Mutithreaded cores(Intel) behavior
Let’s say we have a socket processor with c cores and t physical threads per core.
How can I get the best response time for the software running?
- The best response time you can get is when you utilize only the first thread of a mutithreaded core, I mean, you have to manage to run your software in such a way in wich every software thread is running in the first physical thread of the core (assuming your software is pure parallel multithreaded).That’s said, for the best reponse time the utilisation of your system is:
utilization = 100/t
How can I get the best throughput?
- The best throughput you get is utilizing all the cores
What happens if I run a process with more software threads than physical threads(oversubscribed)?

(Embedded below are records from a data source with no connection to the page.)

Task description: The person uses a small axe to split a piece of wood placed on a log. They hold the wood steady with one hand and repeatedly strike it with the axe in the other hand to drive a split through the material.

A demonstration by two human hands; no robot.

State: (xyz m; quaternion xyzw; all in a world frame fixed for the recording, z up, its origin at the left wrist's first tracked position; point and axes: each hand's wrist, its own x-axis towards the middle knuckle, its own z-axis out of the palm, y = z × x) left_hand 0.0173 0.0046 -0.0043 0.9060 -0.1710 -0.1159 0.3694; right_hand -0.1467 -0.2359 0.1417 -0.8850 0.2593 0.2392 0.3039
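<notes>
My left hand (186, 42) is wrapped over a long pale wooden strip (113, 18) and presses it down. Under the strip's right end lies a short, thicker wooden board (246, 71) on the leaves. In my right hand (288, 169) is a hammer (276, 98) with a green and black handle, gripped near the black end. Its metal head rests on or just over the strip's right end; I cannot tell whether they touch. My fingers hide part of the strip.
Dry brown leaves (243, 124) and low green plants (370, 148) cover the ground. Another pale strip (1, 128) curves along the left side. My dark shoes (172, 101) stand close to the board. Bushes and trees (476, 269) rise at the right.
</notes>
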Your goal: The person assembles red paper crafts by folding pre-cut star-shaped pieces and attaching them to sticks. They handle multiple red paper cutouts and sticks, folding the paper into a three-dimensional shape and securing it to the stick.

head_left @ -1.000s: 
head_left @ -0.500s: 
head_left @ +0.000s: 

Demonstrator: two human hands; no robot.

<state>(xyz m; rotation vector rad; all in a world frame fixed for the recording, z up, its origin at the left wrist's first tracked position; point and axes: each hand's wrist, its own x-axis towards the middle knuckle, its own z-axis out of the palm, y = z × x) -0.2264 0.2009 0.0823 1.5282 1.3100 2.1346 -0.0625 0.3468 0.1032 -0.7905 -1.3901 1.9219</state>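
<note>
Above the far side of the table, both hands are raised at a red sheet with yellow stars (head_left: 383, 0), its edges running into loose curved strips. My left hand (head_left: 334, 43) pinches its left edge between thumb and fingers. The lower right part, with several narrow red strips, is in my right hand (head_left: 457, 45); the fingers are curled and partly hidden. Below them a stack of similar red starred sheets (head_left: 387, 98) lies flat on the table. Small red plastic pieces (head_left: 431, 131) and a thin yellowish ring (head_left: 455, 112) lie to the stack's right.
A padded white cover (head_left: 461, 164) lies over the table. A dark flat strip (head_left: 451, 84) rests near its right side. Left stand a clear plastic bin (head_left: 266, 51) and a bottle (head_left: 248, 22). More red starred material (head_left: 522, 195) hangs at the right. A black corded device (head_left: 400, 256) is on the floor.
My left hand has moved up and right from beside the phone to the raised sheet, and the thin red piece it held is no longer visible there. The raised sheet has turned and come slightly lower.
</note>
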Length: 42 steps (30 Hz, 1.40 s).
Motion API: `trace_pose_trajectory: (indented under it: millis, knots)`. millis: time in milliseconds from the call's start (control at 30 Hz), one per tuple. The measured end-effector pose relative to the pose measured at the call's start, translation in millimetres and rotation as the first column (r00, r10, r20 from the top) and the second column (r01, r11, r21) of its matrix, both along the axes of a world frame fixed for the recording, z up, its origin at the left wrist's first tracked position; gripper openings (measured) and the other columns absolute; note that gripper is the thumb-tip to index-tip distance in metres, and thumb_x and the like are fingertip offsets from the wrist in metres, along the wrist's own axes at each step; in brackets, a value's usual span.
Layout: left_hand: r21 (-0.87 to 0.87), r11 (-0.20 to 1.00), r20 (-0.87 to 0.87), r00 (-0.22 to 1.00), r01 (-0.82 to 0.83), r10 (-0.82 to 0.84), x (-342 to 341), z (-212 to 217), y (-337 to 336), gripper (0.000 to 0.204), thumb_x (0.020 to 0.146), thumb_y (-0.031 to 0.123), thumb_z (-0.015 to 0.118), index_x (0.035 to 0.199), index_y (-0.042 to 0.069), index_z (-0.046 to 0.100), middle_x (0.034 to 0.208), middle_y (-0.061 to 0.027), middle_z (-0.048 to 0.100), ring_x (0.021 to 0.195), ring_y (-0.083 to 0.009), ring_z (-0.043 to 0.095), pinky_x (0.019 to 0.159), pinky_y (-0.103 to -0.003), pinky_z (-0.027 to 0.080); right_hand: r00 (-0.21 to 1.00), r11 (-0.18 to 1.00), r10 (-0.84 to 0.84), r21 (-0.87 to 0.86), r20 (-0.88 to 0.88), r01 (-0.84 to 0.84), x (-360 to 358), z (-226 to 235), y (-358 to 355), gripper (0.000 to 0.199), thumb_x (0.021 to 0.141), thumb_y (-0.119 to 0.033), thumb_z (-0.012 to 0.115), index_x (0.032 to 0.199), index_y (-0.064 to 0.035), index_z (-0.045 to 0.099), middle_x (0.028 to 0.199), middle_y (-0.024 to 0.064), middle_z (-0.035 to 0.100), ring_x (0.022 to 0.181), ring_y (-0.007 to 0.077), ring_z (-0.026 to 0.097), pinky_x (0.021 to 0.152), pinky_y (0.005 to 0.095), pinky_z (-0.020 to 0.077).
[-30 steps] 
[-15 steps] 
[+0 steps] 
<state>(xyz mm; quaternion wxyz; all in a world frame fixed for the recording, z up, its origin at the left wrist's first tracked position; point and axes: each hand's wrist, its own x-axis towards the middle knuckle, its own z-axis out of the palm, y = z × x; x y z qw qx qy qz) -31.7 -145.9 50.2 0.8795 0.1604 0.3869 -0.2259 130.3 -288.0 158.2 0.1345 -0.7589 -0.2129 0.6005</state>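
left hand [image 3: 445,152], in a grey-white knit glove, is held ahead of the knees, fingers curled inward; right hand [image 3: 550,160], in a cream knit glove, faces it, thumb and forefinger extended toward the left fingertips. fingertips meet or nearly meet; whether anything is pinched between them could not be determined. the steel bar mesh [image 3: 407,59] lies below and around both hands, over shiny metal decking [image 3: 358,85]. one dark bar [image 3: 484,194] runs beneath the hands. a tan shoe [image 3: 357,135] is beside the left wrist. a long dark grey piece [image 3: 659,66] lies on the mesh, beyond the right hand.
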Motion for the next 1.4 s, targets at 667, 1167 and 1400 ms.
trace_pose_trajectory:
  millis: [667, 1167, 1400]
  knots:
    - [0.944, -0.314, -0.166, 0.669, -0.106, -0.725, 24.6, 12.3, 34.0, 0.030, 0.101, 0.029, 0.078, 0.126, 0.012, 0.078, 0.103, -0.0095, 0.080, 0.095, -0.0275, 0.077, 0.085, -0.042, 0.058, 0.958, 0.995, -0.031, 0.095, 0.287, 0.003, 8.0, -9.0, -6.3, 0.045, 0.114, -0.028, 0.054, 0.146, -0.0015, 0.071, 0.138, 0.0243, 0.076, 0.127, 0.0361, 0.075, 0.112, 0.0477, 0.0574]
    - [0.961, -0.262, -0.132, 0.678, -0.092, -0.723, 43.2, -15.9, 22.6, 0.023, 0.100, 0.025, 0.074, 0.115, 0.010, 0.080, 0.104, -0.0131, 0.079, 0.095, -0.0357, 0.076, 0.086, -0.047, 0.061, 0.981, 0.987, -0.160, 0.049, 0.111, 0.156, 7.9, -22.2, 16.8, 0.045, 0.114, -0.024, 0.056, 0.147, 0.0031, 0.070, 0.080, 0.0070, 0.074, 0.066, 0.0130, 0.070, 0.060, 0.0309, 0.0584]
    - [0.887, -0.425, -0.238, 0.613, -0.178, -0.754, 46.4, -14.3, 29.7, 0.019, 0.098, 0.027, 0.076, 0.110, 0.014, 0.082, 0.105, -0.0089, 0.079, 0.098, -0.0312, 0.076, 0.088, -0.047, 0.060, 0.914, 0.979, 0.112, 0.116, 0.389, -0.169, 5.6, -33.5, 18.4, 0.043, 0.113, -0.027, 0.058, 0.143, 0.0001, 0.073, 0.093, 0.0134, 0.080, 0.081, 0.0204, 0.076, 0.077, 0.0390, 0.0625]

- Troughput is pretty much constant or best, total time increases in a almost linear ratio K (K > 1) greater than the oversubscription ratio (O = N/T), I mean, if you have T total physical threads that takes T to finish and you run your software with N threads (N > T) , the time for each process is:
Time per process = T * K * O
K is a constant that depends on the processor environment, that is the processor itself, the software running, the memory, bus, operative system,…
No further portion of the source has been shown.